> _Requirement_:
Return only this: the line with "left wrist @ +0" and all the lines that follow it below, through the final one, exactly as they are.

> _Data excerpt_:
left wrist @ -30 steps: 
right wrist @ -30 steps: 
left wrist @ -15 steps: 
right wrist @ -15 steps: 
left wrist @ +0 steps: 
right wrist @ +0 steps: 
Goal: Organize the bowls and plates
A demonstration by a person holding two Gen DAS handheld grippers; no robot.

> _Your response_:
left wrist @ +0 steps: 
right wrist @ +0 steps: 
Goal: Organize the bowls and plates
A demonstration by a person holding two Gen DAS handheld grippers; no robot.

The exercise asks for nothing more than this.